→ **TASK DESCRIPTION**: Return the lines below exactly as they appear, please, starting with the first and ending with the one that contains "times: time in".

→ **DATA SHOWN**:
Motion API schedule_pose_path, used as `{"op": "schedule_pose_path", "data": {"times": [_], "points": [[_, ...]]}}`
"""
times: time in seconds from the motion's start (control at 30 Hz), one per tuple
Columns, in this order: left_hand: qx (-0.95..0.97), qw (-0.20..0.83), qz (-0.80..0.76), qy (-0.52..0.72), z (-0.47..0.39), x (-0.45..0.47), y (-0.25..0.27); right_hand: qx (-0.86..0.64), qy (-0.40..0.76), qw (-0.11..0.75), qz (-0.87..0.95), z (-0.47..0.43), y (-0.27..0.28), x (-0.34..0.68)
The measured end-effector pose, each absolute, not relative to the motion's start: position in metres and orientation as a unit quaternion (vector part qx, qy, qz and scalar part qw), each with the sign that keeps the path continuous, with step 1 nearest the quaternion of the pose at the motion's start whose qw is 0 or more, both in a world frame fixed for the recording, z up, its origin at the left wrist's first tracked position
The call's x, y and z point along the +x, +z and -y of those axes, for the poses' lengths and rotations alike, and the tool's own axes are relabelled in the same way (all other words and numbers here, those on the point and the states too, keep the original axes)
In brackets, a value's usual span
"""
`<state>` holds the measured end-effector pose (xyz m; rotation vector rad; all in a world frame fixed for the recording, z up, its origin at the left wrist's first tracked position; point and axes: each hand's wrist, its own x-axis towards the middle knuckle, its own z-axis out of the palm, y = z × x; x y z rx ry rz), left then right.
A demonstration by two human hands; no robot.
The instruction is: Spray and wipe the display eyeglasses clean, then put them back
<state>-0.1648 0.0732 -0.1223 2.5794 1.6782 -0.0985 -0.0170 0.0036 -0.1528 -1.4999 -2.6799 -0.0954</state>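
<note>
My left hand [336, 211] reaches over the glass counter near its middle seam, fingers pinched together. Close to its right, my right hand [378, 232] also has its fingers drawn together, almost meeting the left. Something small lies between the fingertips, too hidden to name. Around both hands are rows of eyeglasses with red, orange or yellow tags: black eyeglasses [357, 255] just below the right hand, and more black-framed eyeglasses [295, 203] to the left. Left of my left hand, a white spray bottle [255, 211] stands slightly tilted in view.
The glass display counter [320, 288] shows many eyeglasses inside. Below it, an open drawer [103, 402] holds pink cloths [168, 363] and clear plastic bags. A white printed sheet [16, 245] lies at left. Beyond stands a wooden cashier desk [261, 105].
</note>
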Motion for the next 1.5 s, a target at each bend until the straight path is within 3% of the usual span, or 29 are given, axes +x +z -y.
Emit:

→ **SOLVED EXERCISE**:
Motion API schedule_pose_path, used as `{"op": "schedule_pose_path", "data": {"times": [_], "points": [[_, ...]]}}`
"""
times: time in seconds from the motion's start (control at 30 Hz), one per tuple

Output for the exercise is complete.